* **WHAT YOU WILL DO**:
Copy, word for word, the opening line of the data and each line after it until the line that contains "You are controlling", which is included. Leave the pictures out.

* **SUPPLIED MATERIAL**:
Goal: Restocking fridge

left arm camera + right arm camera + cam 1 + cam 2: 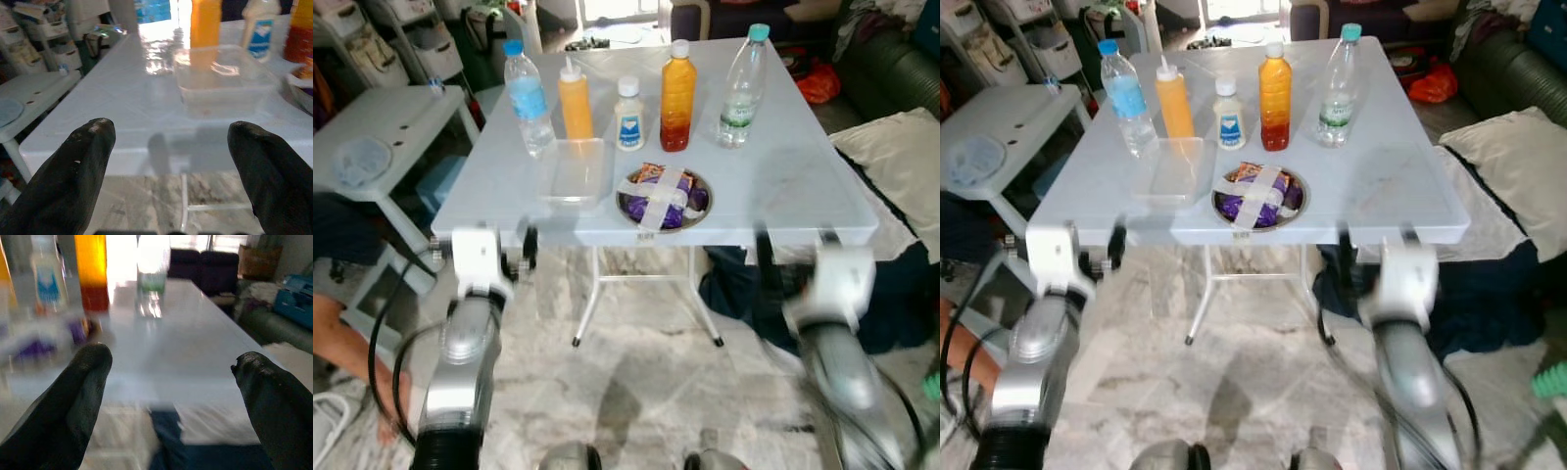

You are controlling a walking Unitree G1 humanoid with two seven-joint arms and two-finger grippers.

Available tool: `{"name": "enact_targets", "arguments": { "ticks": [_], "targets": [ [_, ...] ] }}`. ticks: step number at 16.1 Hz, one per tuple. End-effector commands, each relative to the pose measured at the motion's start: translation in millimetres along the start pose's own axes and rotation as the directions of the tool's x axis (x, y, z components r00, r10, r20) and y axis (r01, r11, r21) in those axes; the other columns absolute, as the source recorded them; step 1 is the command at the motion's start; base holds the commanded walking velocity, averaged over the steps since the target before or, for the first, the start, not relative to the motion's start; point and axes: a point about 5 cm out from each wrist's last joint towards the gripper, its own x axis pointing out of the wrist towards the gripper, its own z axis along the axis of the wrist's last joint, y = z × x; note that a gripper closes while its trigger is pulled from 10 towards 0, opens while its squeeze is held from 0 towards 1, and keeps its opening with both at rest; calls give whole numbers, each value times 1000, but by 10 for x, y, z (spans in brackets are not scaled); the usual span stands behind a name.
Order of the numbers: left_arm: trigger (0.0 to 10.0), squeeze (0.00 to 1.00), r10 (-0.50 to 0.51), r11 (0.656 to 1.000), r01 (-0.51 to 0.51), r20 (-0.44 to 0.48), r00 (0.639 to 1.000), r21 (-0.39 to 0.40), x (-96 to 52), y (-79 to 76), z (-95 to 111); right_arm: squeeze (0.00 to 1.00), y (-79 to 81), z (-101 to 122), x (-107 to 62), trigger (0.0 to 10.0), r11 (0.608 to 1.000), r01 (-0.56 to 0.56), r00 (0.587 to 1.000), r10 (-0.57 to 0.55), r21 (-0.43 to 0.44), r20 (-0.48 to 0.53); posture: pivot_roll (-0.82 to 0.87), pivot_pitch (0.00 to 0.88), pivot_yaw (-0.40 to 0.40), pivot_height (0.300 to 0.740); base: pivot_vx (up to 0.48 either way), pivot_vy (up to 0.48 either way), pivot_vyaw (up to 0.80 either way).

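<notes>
A white folding table stands ahead of the robot, its near edge running just beyond both raised arms. Along the far side, from ten o'clock to two o'clock, stand a water bottle with a blue cap, an orange squeeze bottle, a small white bottle with a blue label, a tall juice bottle and a clear bottle with a teal cap, each apart from its neighbour. Nearer the front edge lie a clear plastic box at eleven o'clock and, just beside it at twelve, a metal bowl of purple packets crossed with tape. The right half of the tabletop is bare out to its edge. The left gripper hovers short of the near edge, fingers spread wide and holding nothing, facing the box. The right gripper, blurred, is likewise spread and unladen, short of the bare right side. Marble floor lies open under the table; a white shelf unit stands at nine o'clock, a dark sofa at two.
</notes>
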Motion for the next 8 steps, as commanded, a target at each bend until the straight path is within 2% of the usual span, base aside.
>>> {"name": "enact_targets", "arguments": {
  "ticks": [1, 3, 5, 8],
  "targets": [
    [10000, 0, -37, 999, 37, 21, 999, -9, -4, -21, 68, 0, -2, 74, -21, 10000, 1000, -5, 999, 6, -18, 38, -103, 0, 117, 740, 0, 0, 0],
    [10000, 0, -79, 996, 80, 30, 996, -25, -11, -78, 80, 0, -13, 75, -52, 10000, 999, -23, 999, 24, -33, 30, -103, 0, 122, 740, 0, 0, 0],
    [10000, 0, -99, 995, 100, 47, 994, -21, 11, -77, 173, 0, -43, 134, -15, 10000, 1000, -4, 999, 5, -27, 45, -95, 0, 124, 740, 339, 0, 0],
    [10000, 0, -98, 995, 99, 49, 994, -20, 29, -35, 215, 0, 32, 174, -2, 10000, 1000, -24, 998, 24, -13, 57, -95, 0, 127, 740, 394, 0, 0]
  ]
}}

* **REPLY**:
Goal: Restocking fridge

left arm camera + right arm camera + cam 1 + cam 2: 

You are controlling a walking Unitree G1 humanoid with two seven-joint arms and two-finger grippers.

Here the answer is complete.